Si tuan melempar peluru tatap pada manik mata cokelat madu di sampingnya. "Lebih tepatnya musik dalam tempurungmu."
"Musik itu bukan milikku saja, tapi milik siapa saja yang sudi mendengarnya dengan hati, Tuan." Lagi-lagi semesta menitipkan lengkung rembulan pada paras si gadis. Rhea memberi dunianya. "Kamu boleh melepas alas kakimu saat di sini," kata si gadis melirik sepatu putih milik Utraksa.
"Haruskah? Seperti yang kamu lakukan sekarang?" herannya lagi seraya menunjuk kaki si gadis dengan dagu. "Kenapa harus begitu? Aneh."

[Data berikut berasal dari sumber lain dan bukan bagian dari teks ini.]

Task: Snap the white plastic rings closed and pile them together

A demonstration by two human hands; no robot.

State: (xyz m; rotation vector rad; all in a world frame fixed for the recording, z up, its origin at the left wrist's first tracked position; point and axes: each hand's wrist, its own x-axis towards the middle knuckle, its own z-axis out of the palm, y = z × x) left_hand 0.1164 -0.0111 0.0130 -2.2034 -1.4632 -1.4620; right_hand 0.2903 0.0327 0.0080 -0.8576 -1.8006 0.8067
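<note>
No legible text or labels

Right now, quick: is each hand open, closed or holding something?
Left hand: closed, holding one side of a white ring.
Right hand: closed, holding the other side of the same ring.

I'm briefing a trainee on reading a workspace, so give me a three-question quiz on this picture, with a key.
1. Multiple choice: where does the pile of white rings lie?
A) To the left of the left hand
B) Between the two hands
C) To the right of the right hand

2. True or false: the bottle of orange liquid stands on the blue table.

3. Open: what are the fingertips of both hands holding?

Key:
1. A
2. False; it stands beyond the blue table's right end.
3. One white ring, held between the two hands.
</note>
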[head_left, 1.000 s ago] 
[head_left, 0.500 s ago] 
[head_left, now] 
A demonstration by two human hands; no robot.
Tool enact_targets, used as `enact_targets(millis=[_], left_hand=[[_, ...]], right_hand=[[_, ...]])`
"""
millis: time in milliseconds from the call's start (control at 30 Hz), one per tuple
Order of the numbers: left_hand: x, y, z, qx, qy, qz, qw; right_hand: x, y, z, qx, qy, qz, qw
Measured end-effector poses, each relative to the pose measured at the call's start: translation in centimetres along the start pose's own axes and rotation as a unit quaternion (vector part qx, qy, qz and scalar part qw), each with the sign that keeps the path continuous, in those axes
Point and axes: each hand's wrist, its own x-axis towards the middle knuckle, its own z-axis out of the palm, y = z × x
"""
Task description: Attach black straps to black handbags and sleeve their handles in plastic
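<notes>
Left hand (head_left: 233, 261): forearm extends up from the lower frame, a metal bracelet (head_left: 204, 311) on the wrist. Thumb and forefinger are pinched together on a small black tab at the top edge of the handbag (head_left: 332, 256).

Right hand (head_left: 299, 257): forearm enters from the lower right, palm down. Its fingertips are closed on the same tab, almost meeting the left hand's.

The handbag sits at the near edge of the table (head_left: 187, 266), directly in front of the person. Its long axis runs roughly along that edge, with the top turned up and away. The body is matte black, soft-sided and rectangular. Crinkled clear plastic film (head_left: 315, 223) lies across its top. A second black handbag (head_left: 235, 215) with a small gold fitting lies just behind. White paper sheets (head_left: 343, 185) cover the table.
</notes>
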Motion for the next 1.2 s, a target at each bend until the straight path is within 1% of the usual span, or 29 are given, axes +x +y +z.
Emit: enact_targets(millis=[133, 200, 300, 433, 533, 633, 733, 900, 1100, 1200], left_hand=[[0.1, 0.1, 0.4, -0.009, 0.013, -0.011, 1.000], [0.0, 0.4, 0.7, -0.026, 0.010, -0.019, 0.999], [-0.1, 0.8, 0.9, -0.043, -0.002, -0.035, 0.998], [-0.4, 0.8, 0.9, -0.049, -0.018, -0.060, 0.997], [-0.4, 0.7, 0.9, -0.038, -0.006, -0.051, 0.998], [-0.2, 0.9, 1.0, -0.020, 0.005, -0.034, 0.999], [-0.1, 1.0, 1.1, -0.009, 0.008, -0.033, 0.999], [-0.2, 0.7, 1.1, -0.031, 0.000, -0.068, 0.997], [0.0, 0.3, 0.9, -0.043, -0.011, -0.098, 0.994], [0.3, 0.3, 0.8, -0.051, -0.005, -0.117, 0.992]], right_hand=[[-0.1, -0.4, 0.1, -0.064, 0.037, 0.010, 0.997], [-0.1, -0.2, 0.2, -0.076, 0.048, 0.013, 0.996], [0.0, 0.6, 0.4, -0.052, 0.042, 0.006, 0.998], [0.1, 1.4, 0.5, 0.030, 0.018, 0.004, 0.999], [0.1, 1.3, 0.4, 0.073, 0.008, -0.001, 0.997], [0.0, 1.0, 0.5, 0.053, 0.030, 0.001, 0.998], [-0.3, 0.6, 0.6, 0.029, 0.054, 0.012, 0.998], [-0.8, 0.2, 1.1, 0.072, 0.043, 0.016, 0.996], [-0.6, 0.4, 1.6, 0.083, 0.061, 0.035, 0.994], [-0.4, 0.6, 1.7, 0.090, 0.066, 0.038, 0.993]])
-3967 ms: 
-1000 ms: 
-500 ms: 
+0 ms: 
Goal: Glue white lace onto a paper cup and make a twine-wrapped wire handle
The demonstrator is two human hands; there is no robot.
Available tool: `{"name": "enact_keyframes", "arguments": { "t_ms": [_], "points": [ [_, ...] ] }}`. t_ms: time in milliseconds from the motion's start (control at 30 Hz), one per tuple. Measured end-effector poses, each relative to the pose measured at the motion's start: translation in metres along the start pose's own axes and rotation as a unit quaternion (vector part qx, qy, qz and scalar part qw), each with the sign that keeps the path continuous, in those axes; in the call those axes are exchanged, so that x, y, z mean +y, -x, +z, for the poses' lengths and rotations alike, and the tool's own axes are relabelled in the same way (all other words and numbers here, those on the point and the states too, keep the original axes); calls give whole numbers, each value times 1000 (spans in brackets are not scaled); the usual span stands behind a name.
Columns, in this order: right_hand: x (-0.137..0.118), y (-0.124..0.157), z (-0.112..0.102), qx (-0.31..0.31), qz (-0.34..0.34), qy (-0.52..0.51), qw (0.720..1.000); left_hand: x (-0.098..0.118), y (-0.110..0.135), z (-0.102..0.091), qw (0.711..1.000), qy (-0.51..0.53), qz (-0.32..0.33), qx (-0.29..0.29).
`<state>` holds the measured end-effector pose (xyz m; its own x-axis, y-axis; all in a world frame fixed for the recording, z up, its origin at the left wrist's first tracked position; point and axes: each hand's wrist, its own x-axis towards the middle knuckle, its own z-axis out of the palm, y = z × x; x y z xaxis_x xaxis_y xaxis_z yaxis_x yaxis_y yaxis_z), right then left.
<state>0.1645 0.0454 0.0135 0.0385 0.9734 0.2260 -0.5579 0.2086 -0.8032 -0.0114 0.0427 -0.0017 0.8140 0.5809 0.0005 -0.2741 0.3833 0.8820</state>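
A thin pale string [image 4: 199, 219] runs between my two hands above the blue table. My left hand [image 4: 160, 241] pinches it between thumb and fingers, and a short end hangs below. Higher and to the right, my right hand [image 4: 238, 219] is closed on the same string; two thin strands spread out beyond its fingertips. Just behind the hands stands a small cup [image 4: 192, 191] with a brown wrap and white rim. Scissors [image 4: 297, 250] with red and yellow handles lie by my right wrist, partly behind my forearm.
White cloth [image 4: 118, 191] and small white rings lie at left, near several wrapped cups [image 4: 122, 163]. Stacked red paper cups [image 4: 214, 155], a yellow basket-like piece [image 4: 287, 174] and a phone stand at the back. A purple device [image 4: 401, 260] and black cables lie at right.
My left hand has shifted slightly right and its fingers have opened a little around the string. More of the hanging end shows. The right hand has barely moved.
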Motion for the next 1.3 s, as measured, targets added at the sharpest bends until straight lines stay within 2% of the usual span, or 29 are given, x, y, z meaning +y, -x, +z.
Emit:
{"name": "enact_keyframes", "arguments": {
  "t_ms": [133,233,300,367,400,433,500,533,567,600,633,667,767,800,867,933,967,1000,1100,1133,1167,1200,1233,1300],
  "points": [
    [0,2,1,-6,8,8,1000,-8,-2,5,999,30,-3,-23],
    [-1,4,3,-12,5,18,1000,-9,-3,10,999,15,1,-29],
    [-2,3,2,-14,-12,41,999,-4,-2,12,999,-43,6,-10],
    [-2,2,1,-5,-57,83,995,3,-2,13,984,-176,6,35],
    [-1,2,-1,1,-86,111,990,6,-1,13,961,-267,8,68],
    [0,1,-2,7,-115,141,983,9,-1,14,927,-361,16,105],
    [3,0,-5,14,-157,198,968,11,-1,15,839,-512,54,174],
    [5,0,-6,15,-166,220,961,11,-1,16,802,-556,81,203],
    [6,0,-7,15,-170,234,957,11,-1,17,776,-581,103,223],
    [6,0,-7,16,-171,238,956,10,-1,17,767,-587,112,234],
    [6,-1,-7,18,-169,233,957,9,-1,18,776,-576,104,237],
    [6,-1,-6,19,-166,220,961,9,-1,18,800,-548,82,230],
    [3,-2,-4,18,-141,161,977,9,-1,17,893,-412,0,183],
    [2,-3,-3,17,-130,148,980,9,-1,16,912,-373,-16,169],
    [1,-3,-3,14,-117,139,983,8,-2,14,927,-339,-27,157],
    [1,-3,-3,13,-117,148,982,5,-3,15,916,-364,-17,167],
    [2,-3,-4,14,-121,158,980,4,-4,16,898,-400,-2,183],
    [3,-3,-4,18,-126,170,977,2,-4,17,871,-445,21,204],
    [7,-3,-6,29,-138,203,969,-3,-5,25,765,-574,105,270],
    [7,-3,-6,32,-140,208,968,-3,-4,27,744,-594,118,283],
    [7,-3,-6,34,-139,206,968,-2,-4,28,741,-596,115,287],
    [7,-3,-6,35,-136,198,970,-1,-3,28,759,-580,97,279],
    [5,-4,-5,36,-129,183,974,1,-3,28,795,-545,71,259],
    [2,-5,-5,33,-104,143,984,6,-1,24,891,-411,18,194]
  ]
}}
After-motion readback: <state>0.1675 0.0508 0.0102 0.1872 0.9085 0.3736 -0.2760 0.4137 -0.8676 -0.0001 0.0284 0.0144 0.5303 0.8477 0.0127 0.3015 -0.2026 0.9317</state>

"Biar bumi tahu kalau hari ini kamu hidup," singkat Rhea.
"Kamu hidup untuk hari ini saja?"
"Sedang kamu hidup untuk terus mengkhawatirkan masa depan?"
Utraksa tertegun. Panah tanya oleh si gadis tepat menusuk sudut hati. "Hm?" Si tuan memancing tanya.
"Kamu bisa hidup di hari ini dengan menikmati hal-hal kecil yang membersamaimu, Tuan." Gadis pemilik mata cokelat madu di sana mengulur senyum. "Bukankah seharusnya begitu?"
Si tuan menunduk. Renung-renung dalam putaran kepala sejenak merebut waktu. Lekas perlahan melepas sepatu putih; membiarkan bisikan rumput-rumput kecil yang menelusup di sela jemari kaki. Sedang lawan bicara tersenyum kecil. "Seperti mencicipi kebebasan pertama kali, bukan?"
"Mungkin."
"Kalau begitu, selamat datang di hari ini, Tuan. Nikmati saja selagi bisa."
Nyatanya Utraksa benar-benar hidup. Sekian durasi memberi sekutu dengan cemas yang tak berkesudahan. Deru waktu melelahkan, Utraksa kewalahan. Lantas si tuan menoleh; mengamati lawan bicara yang menengadah ke langit. "Mau ke pusat kota bersamaku?" tanyanya usai menjenguk tatap kepada lentik bulu mata si gadis yang terpejam sebelumnya.
"Lebih tepatnya?"
"Braga."
Pustaka kenangan hendak menitipkan jejak baru di antara riuh lampu kota dan aroma kopi yang menguar dari sudut-sudut jalan. Antara derap langkah para raga atau kayuhan sepeda si tuan yang direkam tembok-tembok tua— lekas membaur dengan nyawa mereka—atau sekadar ketenangan untuk hidup di hari ini.